Determining the etiology of ACTH-dependent Cushing's syndrome (CS) is often difficult. The gold standard test, inferior petrosal sinus sampling (IPSS), is expensive and not widely available.

Evaluate the performance of the CRH stimulation test (CRH-ST) and the 8 mg high dose dexamethasone suppression test (HDDST) in distinguishing Cushing's disease (CD) from ectopic ACTH syndrome (EAS).

Retrospective review.

Tertiary referral center.

323 patients with CD or EAS (n=78) confirmed by pathology or biochemical cure (n=15) in 96.

CRH-ST and HDDST performed between 1986-2019.

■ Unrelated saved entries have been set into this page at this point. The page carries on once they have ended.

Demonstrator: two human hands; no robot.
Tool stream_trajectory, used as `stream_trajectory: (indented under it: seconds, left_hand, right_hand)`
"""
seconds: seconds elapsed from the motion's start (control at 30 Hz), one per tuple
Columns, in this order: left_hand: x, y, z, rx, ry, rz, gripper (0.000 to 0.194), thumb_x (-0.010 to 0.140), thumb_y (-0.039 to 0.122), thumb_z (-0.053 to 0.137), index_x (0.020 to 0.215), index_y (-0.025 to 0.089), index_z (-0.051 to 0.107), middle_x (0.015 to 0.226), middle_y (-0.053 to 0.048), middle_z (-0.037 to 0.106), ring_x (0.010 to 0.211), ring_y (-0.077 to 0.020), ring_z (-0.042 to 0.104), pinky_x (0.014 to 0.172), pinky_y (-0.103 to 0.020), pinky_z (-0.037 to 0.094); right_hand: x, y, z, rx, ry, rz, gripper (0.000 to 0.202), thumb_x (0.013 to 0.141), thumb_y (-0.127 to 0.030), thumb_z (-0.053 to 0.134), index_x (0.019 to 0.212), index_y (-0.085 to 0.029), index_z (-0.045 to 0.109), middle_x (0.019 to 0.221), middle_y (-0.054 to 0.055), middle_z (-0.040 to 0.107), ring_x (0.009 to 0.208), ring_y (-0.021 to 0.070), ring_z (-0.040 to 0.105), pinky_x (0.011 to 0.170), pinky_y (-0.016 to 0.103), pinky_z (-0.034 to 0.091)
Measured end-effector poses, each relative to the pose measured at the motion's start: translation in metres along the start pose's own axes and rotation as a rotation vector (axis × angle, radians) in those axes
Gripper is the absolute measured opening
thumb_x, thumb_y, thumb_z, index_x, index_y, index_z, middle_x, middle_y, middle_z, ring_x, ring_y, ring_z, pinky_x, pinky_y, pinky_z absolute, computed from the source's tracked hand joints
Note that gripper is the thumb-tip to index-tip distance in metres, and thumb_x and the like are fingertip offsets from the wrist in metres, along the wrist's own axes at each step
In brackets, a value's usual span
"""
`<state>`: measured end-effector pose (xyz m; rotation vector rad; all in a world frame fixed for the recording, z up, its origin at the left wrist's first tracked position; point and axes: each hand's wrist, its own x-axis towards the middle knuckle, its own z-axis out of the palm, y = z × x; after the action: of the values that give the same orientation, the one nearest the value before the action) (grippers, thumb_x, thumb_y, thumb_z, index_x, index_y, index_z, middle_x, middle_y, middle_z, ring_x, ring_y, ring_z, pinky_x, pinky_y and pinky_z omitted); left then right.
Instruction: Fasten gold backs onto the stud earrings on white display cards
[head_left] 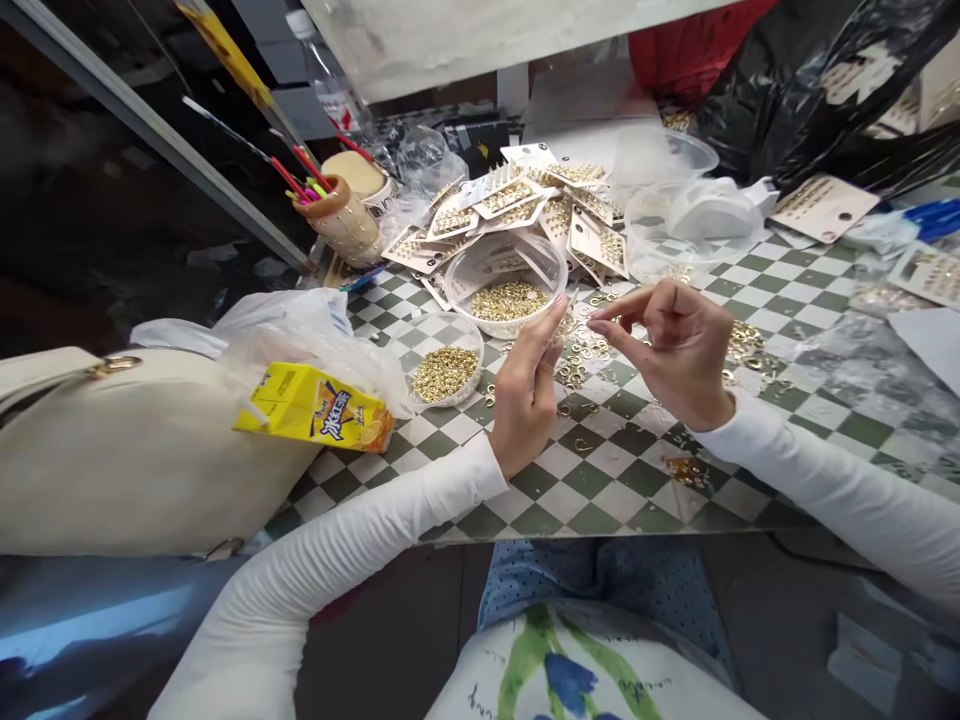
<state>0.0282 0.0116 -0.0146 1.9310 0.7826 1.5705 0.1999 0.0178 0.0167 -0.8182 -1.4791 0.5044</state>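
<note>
My left hand (pixel 529 395) is raised over the table's middle, fingers pressed together and thumb side hidden. A thin pale bit shows by its fingertips, too small to name. Facing it, my right hand (pixel 671 345) pinches thumb and forefinger on something tiny that I cannot make out. Small gold hooks (pixel 583 348) lie scattered beneath and between both hands. Just beyond my left hand stands a clear round tub (pixel 460 280) with small gold pieces (pixel 506 300) in it. Left of that hand, a shallow clear dish (pixel 403 345) holds more gold beads (pixel 445 374).
Cards with gold pieces (pixel 517 195) are heaped behind the tub. A yellow drink carton (pixel 315 408) and a cream bag (pixel 150 450) occupy the left. Clear containers (pixel 697 215) and a black plastic bag (pixel 787 100) stand back right. The checkered tabletop (pixel 589 485) ends before my lap.
</note>
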Motion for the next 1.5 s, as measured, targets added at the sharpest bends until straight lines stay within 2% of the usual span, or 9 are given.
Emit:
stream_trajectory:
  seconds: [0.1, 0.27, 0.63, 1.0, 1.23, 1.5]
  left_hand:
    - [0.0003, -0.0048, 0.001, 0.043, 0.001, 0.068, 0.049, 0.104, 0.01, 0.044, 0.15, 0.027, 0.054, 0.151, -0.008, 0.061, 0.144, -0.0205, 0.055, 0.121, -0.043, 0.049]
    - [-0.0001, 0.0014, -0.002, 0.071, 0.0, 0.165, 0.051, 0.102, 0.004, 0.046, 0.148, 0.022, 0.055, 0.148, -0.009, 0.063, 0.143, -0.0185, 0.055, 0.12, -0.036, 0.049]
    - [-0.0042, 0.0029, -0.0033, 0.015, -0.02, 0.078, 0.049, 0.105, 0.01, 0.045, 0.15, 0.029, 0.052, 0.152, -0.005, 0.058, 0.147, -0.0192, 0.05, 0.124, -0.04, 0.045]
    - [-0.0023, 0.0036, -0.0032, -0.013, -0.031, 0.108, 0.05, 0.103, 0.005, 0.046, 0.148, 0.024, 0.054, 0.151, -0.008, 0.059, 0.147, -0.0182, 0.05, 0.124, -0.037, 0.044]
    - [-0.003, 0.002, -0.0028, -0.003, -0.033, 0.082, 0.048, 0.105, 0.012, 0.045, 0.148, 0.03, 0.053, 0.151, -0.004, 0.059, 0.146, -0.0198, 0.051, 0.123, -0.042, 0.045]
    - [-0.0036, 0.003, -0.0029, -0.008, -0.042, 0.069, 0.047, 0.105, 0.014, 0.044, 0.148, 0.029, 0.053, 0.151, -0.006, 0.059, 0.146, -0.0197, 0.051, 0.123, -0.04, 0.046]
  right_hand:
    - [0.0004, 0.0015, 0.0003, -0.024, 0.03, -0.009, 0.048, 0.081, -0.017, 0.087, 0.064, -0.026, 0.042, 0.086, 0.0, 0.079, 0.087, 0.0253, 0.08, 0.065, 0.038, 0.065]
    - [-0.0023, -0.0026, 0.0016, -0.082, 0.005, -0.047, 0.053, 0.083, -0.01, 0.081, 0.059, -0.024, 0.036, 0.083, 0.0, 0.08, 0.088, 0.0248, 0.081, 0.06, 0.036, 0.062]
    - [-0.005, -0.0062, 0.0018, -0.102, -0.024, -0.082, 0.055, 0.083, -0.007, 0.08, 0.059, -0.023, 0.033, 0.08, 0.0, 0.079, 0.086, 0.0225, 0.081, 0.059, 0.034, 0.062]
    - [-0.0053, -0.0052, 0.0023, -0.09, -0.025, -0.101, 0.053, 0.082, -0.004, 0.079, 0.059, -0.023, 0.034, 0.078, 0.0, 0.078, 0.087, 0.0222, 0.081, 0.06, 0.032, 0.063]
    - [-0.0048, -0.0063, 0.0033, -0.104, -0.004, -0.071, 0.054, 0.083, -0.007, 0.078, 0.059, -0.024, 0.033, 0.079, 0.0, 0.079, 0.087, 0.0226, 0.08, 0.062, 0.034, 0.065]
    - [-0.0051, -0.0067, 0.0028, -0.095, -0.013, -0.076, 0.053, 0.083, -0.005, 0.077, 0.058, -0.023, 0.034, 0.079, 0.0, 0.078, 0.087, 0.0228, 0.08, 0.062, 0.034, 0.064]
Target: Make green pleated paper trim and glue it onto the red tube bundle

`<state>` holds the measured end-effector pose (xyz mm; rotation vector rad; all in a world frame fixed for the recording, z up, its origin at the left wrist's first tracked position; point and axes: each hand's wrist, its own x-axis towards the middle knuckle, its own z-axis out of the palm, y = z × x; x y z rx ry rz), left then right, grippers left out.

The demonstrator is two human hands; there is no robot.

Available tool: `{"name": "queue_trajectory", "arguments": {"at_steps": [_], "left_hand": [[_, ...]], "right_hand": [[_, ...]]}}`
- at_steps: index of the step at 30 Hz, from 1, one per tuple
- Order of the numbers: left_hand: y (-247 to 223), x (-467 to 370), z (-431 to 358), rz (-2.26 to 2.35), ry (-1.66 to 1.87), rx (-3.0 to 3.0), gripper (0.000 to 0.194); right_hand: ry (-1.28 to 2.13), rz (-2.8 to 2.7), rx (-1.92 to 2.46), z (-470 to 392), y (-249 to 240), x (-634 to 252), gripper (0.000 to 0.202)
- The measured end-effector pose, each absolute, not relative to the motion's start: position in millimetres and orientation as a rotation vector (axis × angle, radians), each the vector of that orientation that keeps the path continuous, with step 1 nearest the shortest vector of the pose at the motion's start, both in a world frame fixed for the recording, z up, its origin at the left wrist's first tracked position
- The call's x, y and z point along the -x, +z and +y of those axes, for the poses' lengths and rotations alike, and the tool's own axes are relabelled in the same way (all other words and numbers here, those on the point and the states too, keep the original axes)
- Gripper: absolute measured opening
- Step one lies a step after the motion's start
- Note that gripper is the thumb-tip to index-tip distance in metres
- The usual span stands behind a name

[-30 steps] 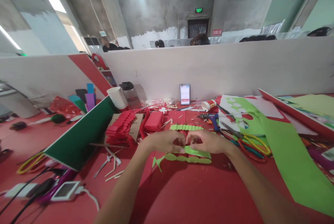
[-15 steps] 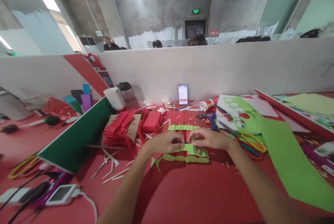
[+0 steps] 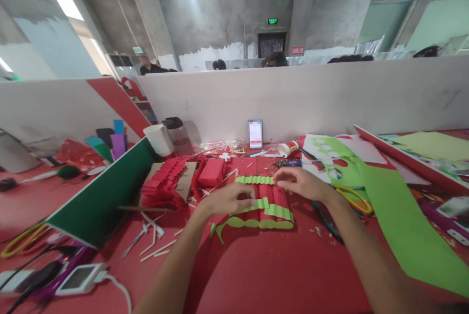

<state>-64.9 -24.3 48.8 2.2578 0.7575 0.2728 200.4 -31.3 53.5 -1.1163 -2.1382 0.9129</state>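
In front of me lies a craft piece of several red paper rolls (image 3: 279,199) side by side, with scalloped green paper along its near and far edges. A green paper strip (image 3: 276,211) crosses the middle of the rolls, with a small folded end standing up near its centre. My left hand (image 3: 230,199) is closed at the left part of this strip, thumb and fingertip on it. Above the far right of the rolls is my right hand (image 3: 300,182), loosely curled with fingers apart and nothing visible in it.
Red pleated paper (image 3: 164,182) and a red block (image 3: 212,172) sit to the left. A glue gun (image 3: 289,162), yellow-handled scissors (image 3: 355,201) and green paper sheets (image 3: 395,211) are on the right. A phone (image 3: 255,133) leans on the partition; a green board (image 3: 106,194) stands left.
My right hand has come off the green strip and moved up and to the right. My left hand stays at the strip, and more of the red rolls now shows between the hands.
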Motion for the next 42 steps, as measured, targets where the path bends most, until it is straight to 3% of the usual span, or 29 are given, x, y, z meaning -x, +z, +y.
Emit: {"name": "queue_trajectory", "arguments": {"at_steps": [5, 10, 14, 24, 32, 39, 42], "left_hand": [[50, 64, -24, 0.751, 0.307, -2.113, 0.030], [45, 64, -23, 0.715, 0.461, -2.004, 0.023], [42, 65, -21, 0.697, 0.527, -2.040, 0.020], [42, 68, -18, 0.752, 0.530, -2.126, 0.029], [40, 69, -17, 0.751, 0.587, -2.060, 0.029], [36, 68, -16, 0.802, 0.640, -1.978, 0.034], [34, 67, -14, 0.832, 0.678, -1.964, 0.033]], "right_hand": [[0.294, -2.005, 1.871, -28, 47, -266, 0.024], [0.461, -2.080, 2.237, -39, 23, -309, 0.044], [0.422, -2.021, 2.398, -40, 15, -309, 0.047], [0.225, -1.951, 2.548, -39, 16, -301, 0.037], [0.521, -2.024, 2.281, -40, 18, -315, 0.022], [0.494, -1.957, 2.370, -50, 23, -319, 0.050], [0.499, -1.925, 2.436, -48, 24, -317, 0.053]]}}
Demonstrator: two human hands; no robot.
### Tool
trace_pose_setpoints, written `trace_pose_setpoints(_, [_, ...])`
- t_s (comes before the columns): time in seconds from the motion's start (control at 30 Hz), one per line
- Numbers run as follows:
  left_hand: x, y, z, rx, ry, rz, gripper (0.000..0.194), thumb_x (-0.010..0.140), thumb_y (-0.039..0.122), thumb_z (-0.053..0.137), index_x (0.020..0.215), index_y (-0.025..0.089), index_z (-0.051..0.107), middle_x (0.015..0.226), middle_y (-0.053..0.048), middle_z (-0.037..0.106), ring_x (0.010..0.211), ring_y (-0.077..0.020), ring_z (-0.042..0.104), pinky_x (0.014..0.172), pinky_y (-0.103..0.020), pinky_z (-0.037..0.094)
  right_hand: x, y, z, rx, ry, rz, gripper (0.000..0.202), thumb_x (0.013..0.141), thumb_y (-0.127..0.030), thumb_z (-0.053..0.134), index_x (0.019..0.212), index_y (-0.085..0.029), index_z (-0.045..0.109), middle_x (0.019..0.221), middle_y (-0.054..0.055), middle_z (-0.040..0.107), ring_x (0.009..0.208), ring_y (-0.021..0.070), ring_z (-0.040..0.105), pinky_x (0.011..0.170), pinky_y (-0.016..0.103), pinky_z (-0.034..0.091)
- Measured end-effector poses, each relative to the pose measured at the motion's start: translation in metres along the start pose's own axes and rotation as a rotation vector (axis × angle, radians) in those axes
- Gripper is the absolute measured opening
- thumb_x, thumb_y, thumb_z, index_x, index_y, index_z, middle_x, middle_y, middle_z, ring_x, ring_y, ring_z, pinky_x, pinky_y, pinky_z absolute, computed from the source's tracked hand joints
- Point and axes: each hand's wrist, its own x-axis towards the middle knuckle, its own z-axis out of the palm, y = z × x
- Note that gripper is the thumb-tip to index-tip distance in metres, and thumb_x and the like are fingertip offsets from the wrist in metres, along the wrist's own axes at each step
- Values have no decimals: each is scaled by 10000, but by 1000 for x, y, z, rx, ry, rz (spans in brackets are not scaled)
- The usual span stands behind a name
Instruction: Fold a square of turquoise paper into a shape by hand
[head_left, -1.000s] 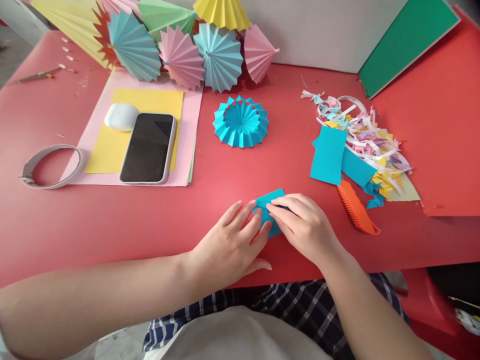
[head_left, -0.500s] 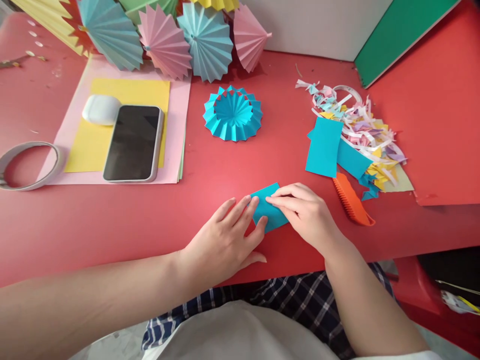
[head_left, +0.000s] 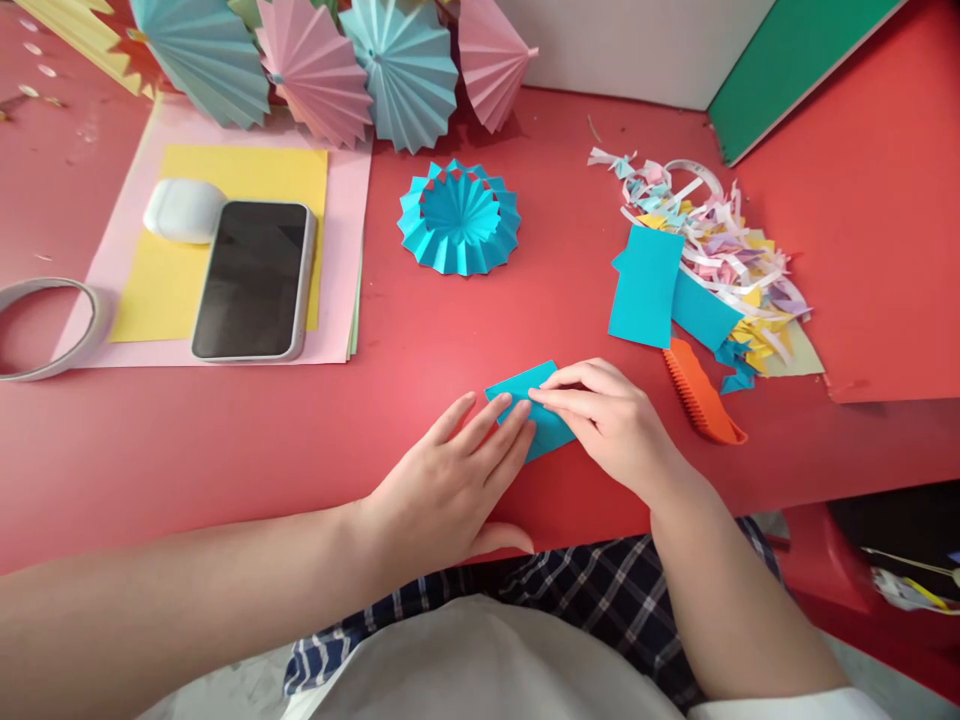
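Two bare hands work close together at the near edge of the red table (head_left: 390,430) in the head view, both on one blue paper piece (head_left: 551,432). The left hand (head_left: 450,475) lies palm down with its fingers stretched out, the tips resting on the paper's left part; it seems to serve as a weight that stops the sheet from sliding. Just to its right, the right hand (head_left: 615,420) has its fingers drawn together, the tips touching the middle of the sheet, perhaps to run along a crease; I cannot tell whether it pinches anything.

Ahead of the hands, well apart from them, sits a pleated blue ring (head_left: 460,252), probably set there so it will not be crushed. To the right of the right hand lies an orange toothed tool (head_left: 701,395), within easy reach, with spare blue paper (head_left: 646,288) and a heap of shredded scraps (head_left: 727,250) beyond it. Forward and left of the left hand, a phone (head_left: 253,285) and a white case (head_left: 182,210) rest on stacked coloured sheets (head_left: 341,280), which they may help keep flat.
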Motion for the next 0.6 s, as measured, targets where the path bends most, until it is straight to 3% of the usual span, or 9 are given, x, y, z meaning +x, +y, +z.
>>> trace_pose_setpoints(0.6, [2,1,-3,20,17,5,794,856,654,159,1306,60,434,1305,-119,508,1232,-327,385,1039,-492,252,0,-1,0,-22,-11,-13,257,848,-82,498,1005,-151,690,921,85,658,888,173,549,773,316,503])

We calculated test sensitivity (Se), specificity (Sp), positive/negative predictive value (PPV/NPV) and diagnostic accuracy (DA) for the diagnosis of CD, and determined optimal response criteria for each test, alone and in combination.

The CRH-ST performed better than the HDDST (DA 91%, 95%CI: 87% - 94% vs 75%, 95%CI: 69% - 79%). Optimal response criteria were a ≥40% increase of ACTH and/or cortisol during the CRH test and a ≥69% suppression of cortisol during the HDDST. A ≥40% cortisol increase during the CRH test was the most specific measure, PPV 99%. 74% of subjects had concordant positive CRH test and HDDST results, yielding Se 93%, Sp 98%, DA 95% and PPV 99%, with a pretest likelihood of 85%. A proposed algorithm diagnosed 64% of patients with CD with near perfect accuracy (99%), obviating the need for IPSS.

CRH is a valuable tool to correctly diagnose the etiology of ACTH-dependent CS. Its current world-wide unavailability impedes optimal management of these patients.